▶ Data extract
____

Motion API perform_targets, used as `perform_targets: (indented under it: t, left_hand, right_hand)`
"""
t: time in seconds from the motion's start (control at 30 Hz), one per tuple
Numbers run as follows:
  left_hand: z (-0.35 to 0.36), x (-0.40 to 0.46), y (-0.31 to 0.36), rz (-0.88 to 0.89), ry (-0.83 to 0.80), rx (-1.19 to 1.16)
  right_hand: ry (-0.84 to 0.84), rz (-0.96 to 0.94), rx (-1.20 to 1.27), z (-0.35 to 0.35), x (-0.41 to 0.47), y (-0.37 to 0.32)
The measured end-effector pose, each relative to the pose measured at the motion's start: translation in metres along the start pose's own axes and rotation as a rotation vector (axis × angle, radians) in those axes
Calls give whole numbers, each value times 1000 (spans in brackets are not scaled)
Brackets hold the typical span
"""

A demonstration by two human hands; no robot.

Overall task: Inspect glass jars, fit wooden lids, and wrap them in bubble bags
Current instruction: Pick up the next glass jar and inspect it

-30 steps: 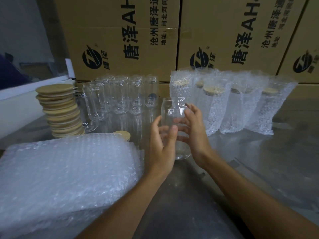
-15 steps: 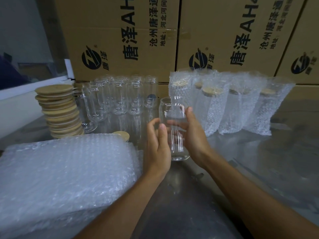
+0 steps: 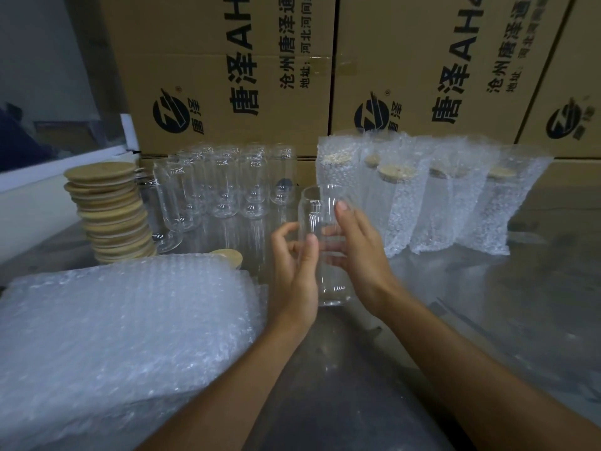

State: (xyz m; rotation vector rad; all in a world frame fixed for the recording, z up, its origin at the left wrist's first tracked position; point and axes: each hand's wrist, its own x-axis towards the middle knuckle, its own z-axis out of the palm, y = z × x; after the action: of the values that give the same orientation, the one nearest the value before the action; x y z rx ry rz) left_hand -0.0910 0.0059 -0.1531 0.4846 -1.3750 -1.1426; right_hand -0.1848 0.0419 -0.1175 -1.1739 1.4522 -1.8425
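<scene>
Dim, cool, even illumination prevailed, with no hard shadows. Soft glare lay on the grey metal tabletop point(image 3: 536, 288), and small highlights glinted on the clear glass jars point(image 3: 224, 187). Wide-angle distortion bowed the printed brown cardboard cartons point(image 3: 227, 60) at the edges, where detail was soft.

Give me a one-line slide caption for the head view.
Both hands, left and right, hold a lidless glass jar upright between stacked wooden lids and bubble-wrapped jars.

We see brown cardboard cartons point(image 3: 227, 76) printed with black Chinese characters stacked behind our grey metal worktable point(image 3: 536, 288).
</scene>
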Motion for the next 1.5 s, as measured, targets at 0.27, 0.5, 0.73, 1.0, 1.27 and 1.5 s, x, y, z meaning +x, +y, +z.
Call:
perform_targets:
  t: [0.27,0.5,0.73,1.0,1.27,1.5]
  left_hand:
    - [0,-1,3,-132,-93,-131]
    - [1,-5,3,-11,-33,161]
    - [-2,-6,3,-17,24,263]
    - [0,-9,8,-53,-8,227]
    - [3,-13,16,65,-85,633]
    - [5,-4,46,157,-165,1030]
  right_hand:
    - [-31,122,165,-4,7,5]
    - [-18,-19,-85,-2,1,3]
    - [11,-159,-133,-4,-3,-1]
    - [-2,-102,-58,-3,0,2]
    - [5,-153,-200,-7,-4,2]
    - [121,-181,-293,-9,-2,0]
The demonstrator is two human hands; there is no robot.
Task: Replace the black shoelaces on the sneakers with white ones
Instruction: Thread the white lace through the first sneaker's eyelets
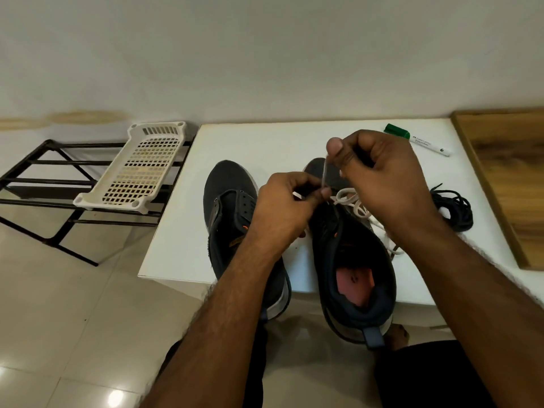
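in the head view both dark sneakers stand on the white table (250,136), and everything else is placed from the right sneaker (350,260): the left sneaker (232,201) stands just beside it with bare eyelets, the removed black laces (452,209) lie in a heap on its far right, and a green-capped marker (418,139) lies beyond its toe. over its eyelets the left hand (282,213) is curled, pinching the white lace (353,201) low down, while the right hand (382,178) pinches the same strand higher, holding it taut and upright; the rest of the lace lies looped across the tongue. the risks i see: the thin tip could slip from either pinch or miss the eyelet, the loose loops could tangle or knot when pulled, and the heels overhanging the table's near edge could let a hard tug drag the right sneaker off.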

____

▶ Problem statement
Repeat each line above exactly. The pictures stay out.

▶ Output of the task
Motion API perform_targets, used as `perform_targets: (indented under it: t, left_hand, right_hand)`
"""
t: time in seconds from the motion's start (control at 30 Hz), one per tuple
Numbers run as follows:
  left_hand: z (-0.35 to 0.36), x (-0.40 to 0.46), y (-0.31 to 0.36), rz (-0.88 to 0.89), ry (-0.83 to 0.80), rx (-1.19 to 1.16)
  right_hand: ry (-0.84 to 0.84), rz (-0.96 to 0.94), rx (-1.20 to 1.27), z (-0.35 to 0.35), x (-0.41 to 0.47), y (-0.37 to 0.32)
The measured end-effector pose, each relative to the pose measured at the motion's start: translation in metres along the start pose's own axes and rotation as a rotation vector (axis × angle, radians) in those axes
Calls give whole numbers, each value times 1000 (spans in brackets are not scaled)
Brackets hold the typical span
"""

A demonstration by two human hands; no robot.

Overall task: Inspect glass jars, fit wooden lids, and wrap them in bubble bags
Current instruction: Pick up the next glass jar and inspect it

-30 steps: 
-15 steps: 
+0 steps: 

State: (xyz m; rotation vector rad; all in a world frame fixed for the recording, z up, its origin at the left wrist's first tracked position; point and axes: each hand's wrist, its own x-axis towards the middle knuckle, its own z-axis out of the palm, y = z × x; after the action: of the values that give the same orientation, the one nearest the value before the action; x y z rx ry rz) left_hand -0.0910 0.0059 -0.1531 0.4846 -1.3750 -1.1426; right_hand -0.1848 0.0419 -0.1175 -1.1739 1.4522 -1.8425
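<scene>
Dim, cool, even illumination prevailed, with no hard shadows. Soft glare lay on the grey metal tabletop point(image 3: 536, 288), and small highlights glinted on the clear glass jars point(image 3: 224, 187). Wide-angle distortion bowed the printed brown cardboard cartons point(image 3: 227, 60) at the edges, where detail was soft.

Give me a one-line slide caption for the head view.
Both hands, left and right, hold a lidless glass jar upright between stacked wooden lids and bubble-wrapped jars.

We see brown cardboard cartons point(image 3: 227, 76) printed with black Chinese characters stacked behind our grey metal worktable point(image 3: 536, 288).
</scene>
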Motion for the next 1.5 s, as measured, targets at 0.27, 0.5, 0.73, 1.0, 1.27 and 1.5 s, x, y, z meaning +x, +y, +z.
Call:
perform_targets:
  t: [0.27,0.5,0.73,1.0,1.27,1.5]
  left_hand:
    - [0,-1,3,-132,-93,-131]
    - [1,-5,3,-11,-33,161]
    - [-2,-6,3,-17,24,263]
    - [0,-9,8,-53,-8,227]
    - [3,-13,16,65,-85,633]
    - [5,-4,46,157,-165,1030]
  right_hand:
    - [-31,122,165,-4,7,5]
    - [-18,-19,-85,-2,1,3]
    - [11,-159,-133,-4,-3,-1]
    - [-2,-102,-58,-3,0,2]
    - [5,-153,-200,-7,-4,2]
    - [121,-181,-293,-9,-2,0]
The demonstrator is two human hands; there is no robot.
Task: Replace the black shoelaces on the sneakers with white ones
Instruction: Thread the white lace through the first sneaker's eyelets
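in the head view both dark sneakers stand on the white table (250,136), and everything else is placed from the right sneaker (350,260): the left sneaker (232,201) stands just beside it with bare eyelets, the removed black laces (452,209) lie in a heap on its far right, and a green-capped marker (418,139) lies beyond its toe. over its eyelets the left hand (282,213) is curled, pinching the white lace (353,201) low down, while the right hand (382,178) pinches the same strand higher, holding it taut and upright; the rest of the lace lies looped across the tongue. the risks i see: the thin tip could slip from either pinch or miss the eyelet, the loose loops could tangle or knot when pulled, and the heels overhanging the table's near edge could let a hard tug drag the right sneaker off.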

The output for this exercise is finished.